[Task to carry out] Your copy of the lines below must match them exactly and contain no images.
--- Given information Enclosed Below ---
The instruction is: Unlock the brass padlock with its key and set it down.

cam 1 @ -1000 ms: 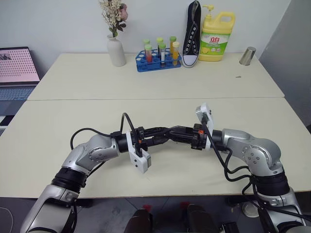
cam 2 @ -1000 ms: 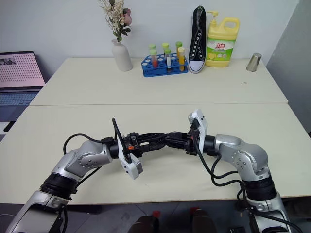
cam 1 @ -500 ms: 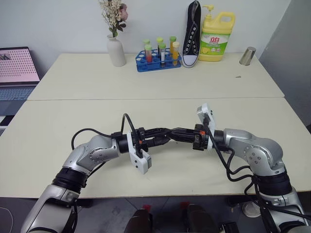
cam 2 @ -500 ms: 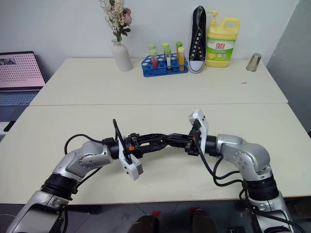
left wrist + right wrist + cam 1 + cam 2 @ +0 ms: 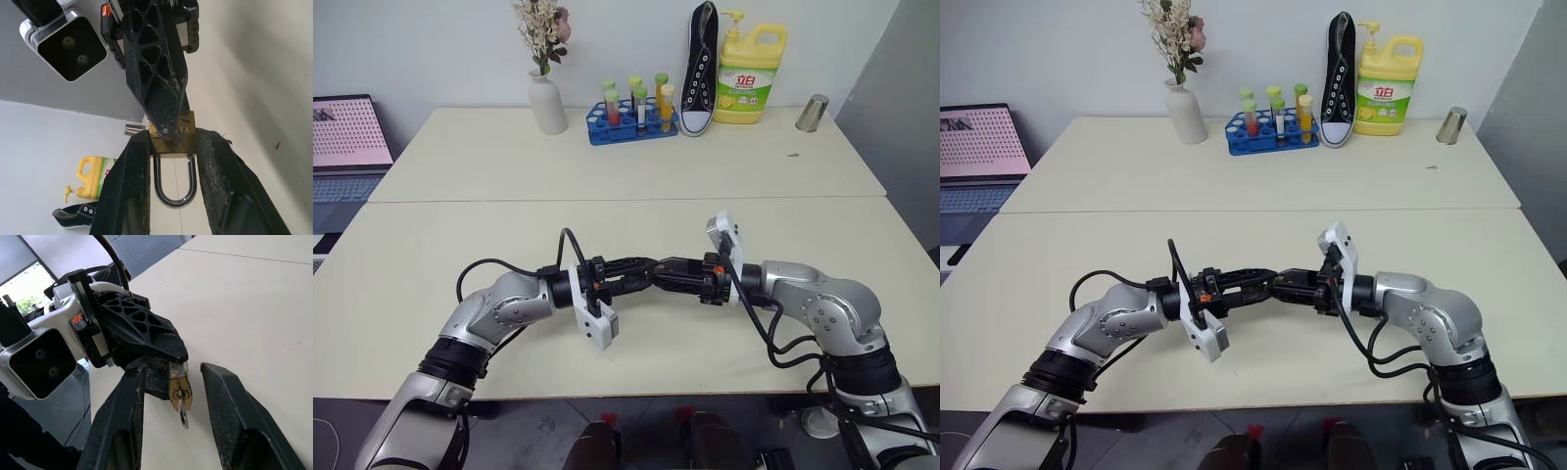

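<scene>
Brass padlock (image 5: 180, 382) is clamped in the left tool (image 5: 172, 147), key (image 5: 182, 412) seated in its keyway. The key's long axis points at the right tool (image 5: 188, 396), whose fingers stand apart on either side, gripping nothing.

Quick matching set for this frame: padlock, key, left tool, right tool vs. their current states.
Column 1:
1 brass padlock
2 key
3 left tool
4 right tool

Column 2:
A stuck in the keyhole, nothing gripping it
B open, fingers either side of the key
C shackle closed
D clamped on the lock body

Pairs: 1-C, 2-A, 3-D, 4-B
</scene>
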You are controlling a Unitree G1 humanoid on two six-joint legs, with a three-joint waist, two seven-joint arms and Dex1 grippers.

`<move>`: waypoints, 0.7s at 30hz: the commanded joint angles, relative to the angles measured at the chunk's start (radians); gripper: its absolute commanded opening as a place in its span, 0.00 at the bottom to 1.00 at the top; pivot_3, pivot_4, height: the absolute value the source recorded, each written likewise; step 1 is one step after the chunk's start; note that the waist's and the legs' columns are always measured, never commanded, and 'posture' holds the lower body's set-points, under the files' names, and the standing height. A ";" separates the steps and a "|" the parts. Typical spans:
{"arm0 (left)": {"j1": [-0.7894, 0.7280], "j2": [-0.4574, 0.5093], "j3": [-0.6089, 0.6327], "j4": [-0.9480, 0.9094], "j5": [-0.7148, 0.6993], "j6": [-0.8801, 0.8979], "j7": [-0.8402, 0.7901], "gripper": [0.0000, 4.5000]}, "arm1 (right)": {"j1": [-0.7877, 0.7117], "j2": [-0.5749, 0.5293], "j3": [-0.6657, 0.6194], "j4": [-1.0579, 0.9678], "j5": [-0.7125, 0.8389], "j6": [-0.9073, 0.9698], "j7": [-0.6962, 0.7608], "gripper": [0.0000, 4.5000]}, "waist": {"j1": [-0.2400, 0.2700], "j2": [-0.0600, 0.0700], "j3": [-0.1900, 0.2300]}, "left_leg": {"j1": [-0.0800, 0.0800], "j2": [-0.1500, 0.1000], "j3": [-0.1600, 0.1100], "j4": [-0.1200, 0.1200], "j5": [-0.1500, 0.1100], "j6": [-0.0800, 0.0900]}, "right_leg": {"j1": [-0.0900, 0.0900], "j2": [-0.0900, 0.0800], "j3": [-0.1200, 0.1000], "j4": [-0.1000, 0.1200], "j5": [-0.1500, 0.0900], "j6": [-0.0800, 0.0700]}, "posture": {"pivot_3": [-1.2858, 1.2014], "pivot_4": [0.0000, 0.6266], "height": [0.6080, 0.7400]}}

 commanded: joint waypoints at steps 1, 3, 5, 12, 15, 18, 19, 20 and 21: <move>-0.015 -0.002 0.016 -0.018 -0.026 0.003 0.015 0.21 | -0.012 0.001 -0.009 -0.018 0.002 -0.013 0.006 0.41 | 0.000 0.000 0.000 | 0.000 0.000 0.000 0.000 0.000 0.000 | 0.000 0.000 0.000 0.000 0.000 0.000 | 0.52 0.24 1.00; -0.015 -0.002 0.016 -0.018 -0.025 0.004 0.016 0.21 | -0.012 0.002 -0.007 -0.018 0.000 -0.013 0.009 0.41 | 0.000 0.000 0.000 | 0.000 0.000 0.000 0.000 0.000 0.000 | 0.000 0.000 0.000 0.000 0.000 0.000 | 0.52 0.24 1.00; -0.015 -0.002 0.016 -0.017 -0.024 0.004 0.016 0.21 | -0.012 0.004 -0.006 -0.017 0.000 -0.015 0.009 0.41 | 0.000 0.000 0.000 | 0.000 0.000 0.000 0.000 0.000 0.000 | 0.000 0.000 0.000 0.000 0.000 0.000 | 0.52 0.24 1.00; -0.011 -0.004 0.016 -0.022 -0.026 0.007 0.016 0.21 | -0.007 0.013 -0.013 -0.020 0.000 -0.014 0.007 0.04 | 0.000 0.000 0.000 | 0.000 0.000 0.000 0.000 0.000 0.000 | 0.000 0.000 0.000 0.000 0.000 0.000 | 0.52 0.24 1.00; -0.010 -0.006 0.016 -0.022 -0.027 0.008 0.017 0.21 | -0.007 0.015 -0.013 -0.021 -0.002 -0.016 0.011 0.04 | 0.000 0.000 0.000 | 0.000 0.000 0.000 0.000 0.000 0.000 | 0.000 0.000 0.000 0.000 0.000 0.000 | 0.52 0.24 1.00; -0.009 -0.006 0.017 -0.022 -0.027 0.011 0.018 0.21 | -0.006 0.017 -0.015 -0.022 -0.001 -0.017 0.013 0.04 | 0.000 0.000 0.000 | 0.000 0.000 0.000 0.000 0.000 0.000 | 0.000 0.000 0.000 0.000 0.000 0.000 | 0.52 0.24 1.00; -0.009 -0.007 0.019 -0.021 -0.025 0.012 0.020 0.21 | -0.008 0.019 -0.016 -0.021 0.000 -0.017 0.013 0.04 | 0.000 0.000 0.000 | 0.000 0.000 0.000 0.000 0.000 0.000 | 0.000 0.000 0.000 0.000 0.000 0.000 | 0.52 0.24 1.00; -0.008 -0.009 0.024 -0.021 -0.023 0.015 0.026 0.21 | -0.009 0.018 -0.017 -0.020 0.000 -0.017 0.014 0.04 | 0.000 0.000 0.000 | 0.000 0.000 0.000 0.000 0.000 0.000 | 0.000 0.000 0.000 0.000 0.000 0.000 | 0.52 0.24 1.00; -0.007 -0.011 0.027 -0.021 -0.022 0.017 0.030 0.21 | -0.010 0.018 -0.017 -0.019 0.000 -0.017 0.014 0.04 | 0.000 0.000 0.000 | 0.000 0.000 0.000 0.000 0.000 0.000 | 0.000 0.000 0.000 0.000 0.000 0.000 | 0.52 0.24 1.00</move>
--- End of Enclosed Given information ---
[Answer to this task]
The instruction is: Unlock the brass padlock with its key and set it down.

cam 1 @ -1000 ms: 
cam 2 @ -1000 ms: 
cam 1 @ -500 ms: 
cam 2 @ -500 ms: 
left wrist + right wrist + cam 1 + cam 2 @ +0 ms: 

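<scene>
Brass padlock (image 5: 180, 382) is clamped in the left tool (image 5: 172, 147), key (image 5: 182, 412) seated in its keyway. The key's long axis points at the right tool (image 5: 188, 396), whose fingers stand apart on either side, gripping nothing.

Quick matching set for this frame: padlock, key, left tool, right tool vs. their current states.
Column 1:
1 brass padlock
2 key
3 left tool
4 right tool

Column 2:
A stuck in the keyhole, nothing gripping it
B open, fingers either side of the key
C shackle closed
D clamped on the lock body

Pairs: 1-C, 2-A, 3-D, 4-B
</scene>
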You are controlling a Unitree G1 humanoid on two six-joint legs, with a three-joint waist, two seven-joint arms and Dex1 grippers.

`<move>`: waypoints, 0.7s at 30hz: the commanded joint angles, relative to the angles measured at the chunk's start (radians); gripper: its absolute commanded opening as a place in its span, 0.00 at the bottom to 1.00 at the top; pivot_3, pivot_4, height: the absolute value the source recorded, each written likewise; step 1 is one step after the chunk's start; note that the waist's and the legs' columns are always measured, never commanded, and 'posture' holds the lower body's set-points, under the files' names, and the standing height. A ";" separates the steps and a "|" the parts. Typical spans:
{"arm0 (left)": {"j1": [-0.7894, 0.7280], "j2": [-0.4574, 0.5093], "j3": [-0.6089, 0.6327], "j4": [-0.9480, 0.9094], "j5": [-0.7148, 0.6993], "j6": [-0.8801, 0.8979], "j7": [-0.8402, 0.7901], "gripper": [0.0000, 4.5000]}, "arm1 (right)": {"j1": [-0.7877, 0.7117], "j2": [-0.5749, 0.5293], "j3": [-0.6657, 0.6194], "j4": [-1.0579, 0.9678], "j5": [-0.7125, 0.8389], "j6": [-0.9073, 0.9698], "j7": [-0.6962, 0.7608], "gripper": [0.0000, 4.5000]}, "waist": {"j1": [-0.2400, 0.2700], "j2": [-0.0600, 0.0700], "j3": [-0.1900, 0.2300]}, "left_leg": {"j1": [-0.0800, 0.0800], "j2": [-0.1500, 0.1000], "j3": [-0.1600, 0.1100], "j4": [-0.1200, 0.1200], "j5": [-0.1500, 0.1100], "j6": [-0.0800, 0.0900]}, "right_leg": {"j1": [-0.0900, 0.0900], "j2": [-0.0900, 0.0800], "j3": [-0.1200, 0.1000], "j4": [-0.1000, 0.1200], "j5": [-0.1500, 0.0900], "j6": [-0.0800, 0.0700]}, "posture": {"pivot_3": [-1.2858, 1.2014], "pivot_4": [0.0000, 0.6266], "height": [0.6080, 0.7400]}}

 commanded: joint waypoints at steps 1, 3, 5, 12, 15, 18, 19, 20 and 21: <move>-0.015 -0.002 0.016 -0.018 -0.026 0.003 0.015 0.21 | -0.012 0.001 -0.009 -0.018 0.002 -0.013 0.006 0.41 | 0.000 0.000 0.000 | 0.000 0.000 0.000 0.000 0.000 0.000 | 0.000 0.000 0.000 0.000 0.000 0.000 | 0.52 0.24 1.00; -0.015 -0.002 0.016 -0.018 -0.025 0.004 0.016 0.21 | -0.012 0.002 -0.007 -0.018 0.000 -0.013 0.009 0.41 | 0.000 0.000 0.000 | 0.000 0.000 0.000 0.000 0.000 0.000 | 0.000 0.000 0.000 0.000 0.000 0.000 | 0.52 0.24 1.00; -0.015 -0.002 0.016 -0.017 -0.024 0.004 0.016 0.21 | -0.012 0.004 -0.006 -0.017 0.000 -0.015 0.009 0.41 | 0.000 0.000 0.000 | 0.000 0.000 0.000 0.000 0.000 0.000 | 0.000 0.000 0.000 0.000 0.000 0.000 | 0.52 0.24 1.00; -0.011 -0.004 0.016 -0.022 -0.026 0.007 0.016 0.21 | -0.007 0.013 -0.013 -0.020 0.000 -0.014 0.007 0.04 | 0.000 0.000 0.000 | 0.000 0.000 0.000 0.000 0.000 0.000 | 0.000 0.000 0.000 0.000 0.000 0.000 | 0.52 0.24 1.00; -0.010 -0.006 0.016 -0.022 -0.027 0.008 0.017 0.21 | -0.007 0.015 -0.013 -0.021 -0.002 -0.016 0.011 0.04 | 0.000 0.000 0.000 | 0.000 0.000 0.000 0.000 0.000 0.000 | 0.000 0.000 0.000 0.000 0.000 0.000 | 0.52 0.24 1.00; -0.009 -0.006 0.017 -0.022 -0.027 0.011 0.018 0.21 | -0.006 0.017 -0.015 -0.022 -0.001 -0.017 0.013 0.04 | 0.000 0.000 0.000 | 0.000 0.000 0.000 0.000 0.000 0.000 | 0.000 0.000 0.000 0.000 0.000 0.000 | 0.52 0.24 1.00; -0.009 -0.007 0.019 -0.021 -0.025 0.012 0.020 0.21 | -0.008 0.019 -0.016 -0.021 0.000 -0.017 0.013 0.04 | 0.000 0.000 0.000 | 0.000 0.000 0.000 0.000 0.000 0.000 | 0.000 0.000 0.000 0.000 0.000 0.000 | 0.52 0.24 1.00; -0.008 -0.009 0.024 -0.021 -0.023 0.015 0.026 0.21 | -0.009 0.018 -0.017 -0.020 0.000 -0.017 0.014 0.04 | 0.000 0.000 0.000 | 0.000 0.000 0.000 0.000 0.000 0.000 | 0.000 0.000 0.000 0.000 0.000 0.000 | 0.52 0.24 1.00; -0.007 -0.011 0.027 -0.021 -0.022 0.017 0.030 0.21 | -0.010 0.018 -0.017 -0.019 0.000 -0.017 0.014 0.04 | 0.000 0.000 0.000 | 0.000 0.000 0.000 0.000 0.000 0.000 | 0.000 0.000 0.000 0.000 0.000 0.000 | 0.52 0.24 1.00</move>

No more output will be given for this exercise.